_DATA EXTRACTS_

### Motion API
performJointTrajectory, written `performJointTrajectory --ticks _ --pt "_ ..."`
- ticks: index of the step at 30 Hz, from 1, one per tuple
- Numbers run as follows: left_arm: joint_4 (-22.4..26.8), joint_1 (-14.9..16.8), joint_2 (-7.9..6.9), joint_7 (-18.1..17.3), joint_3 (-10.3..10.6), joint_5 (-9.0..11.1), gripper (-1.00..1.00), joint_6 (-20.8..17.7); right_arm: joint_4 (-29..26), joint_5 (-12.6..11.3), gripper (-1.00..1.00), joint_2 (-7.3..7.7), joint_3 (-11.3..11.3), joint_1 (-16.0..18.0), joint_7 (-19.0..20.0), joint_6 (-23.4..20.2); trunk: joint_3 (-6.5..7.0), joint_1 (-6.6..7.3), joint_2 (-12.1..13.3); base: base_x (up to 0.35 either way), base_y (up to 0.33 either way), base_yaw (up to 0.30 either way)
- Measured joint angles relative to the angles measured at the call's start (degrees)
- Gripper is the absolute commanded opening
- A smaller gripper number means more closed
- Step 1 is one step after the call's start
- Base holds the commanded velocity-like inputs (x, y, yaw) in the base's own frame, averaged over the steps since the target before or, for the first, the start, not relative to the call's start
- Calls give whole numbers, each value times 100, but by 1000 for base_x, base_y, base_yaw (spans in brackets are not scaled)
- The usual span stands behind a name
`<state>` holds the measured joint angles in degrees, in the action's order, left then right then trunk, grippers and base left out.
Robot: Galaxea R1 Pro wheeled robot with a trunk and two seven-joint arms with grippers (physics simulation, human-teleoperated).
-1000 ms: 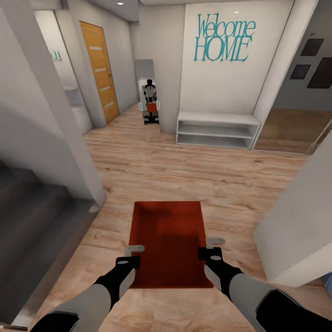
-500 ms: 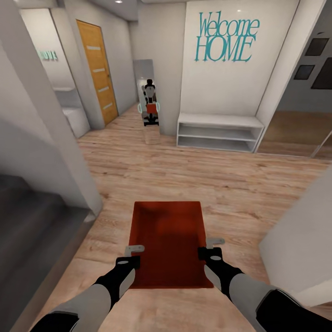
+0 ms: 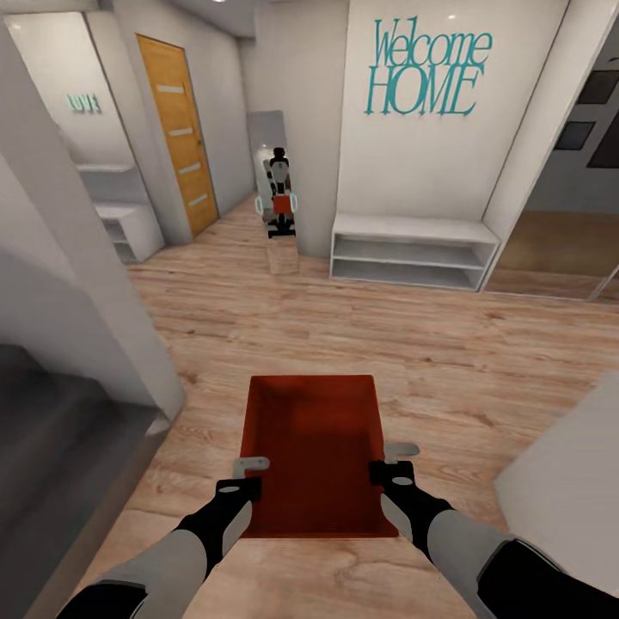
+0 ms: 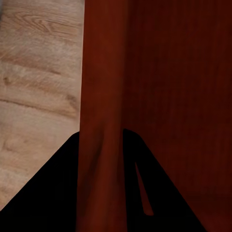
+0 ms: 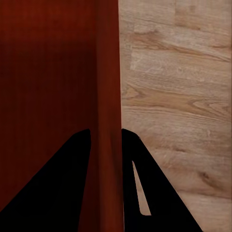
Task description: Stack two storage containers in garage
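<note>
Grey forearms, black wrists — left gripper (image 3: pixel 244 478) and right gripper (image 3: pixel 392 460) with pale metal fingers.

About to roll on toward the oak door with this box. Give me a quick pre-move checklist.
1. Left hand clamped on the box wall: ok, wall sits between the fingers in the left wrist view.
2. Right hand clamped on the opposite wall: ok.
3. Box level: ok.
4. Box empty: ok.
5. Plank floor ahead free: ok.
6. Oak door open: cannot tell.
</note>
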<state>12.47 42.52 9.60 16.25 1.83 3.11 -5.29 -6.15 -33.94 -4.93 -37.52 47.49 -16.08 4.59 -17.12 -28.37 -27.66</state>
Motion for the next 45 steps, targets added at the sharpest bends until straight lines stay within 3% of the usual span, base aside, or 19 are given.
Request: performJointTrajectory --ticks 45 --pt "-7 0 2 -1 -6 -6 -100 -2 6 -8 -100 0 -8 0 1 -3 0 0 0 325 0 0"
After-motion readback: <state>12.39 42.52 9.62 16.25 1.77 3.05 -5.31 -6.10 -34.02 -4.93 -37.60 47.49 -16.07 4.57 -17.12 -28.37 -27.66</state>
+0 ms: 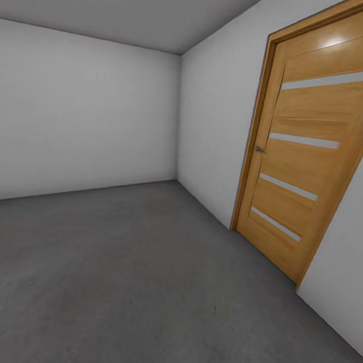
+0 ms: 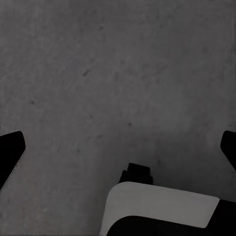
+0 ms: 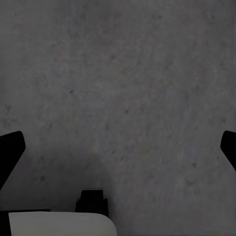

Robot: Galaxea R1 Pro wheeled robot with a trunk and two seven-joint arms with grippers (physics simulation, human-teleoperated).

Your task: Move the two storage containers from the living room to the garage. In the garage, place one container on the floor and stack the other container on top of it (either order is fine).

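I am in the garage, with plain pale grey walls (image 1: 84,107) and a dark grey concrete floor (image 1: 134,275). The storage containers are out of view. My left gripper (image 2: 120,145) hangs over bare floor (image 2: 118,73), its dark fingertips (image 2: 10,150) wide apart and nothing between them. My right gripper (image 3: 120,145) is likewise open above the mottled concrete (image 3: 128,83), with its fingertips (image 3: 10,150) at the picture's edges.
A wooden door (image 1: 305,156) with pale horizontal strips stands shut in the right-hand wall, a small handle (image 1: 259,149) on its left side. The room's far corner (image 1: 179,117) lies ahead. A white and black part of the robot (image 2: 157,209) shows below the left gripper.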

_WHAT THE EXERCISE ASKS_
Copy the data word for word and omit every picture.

_EXERCISE RESPONSE_
### Motion API
performJointTrajectory, written `performJointTrajectory --ticks _ --pt "_ ..."`
- ticks: index of the step at 30 Hz, from 1, one per tuple
- Numbers run as follows: left_arm: joint_4 (-22.4..26.8), joint_1 (-14.9..16.8), joint_2 (-7.9..6.9), joint_7 (-18.1..17.3), joint_3 (-10.3..10.6), joint_5 (-9.0..11.1), gripper (-1.00..1.00), joint_6 (-20.8..17.7); right_arm: joint_4 (-29..26), joint_5 (-12.6..11.3), gripper (-1.00..1.00), joint_2 (-7.3..7.7), joint_3 (-11.3..11.3), joint_1 (-16.0..18.0), joint_7 (-19.0..20.0), joint_6 (-23.4..20.2); trunk: joint_3 (-6.5..7.0), joint_1 (-6.6..7.3), joint_2 (-12.1..13.3); base: base_x (up to 0.35 either way), base_y (up to 0.33 either way), base_yaw (up to 0.30 either way)
- Measured joint angles relative to the angles measured at the call's start (degrees)
- Gripper is the absolute commanded opening
- A smaller gripper number means more closed
- Step 1 is one step after the call's start
- Base holds the commanded velocity-like inputs (x, y, yaw) in the base's own frame, averaged over the steps since the target before or, for the first, the start, not relative to the call's start
- Calls give whole numbers, each value times 100, but by 1000 for base_x, base_y, base_yaw (spans in brackets are not scaled)
- The usual span stands behind a name
`<state>` holds the measured joint angles in degrees, in the action's order, left then right then trunk, grippers and base left out.
Robot: Galaxea R1 Pro wheeled robot with a trunk and two seven-joint arms with grippers (physics simulation, human-teleoperated).
-1000 ms: 
-500 ms: 
+0 ms: 
+0 ms: 
+0 ms: 
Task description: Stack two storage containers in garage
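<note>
Grey forearms, black wrists — left gripper (image 3: pixel 244 478) and right gripper (image 3: pixel 392 460) with pale metal fingers.

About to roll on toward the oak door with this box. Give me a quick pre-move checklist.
1. Left hand clamped on the box wall: ok, wall sits between the fingers in the left wrist view.
2. Right hand clamped on the opposite wall: ok.
3. Box level: ok.
4. Box empty: ok.
5. Plank floor ahead free: ok.
6. Oak door open: cannot tell.
</note>
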<state>12.47 42.52 9.60 16.25 1.83 3.11 -5.29 -6.15 -33.94 -4.93 -37.52 47.49 -16.08 4.59 -17.12 -28.37 -27.66</state>
Motion for the next 45 steps, targets added at the sharpest bends until straight lines stay within 3% of the usual span, base aside, or 19 are given.
Request: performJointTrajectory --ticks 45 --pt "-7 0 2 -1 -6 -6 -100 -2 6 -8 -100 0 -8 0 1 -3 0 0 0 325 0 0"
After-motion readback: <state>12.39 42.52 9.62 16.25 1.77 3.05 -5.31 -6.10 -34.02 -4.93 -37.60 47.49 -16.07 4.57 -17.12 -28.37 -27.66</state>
+0 ms: 
+0 ms: 
+0 ms: 

Robot: Galaxea R1 Pro wheeled robot with a trunk and two seven-joint arms with grippers (physics simulation, human-teleoperated).

Your task: Move the two storage containers from the living room to the garage. In the garage, place one container on the floor and stack the other container on top of it (either order is fine).

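I am in the garage, with plain pale grey walls (image 1: 84,107) and a dark grey concrete floor (image 1: 134,275). The storage containers are out of view. My left gripper (image 2: 120,145) hangs over bare floor (image 2: 118,73), its dark fingertips (image 2: 10,150) wide apart and nothing between them. My right gripper (image 3: 120,145) is likewise open above the mottled concrete (image 3: 128,83), with its fingertips (image 3: 10,150) at the picture's edges.
A wooden door (image 1: 305,156) with pale horizontal strips stands shut in the right-hand wall, a small handle (image 1: 259,149) on its left side. The room's far corner (image 1: 179,117) lies ahead. A white and black part of the robot (image 2: 157,209) shows below the left gripper.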

The answer requires no additions.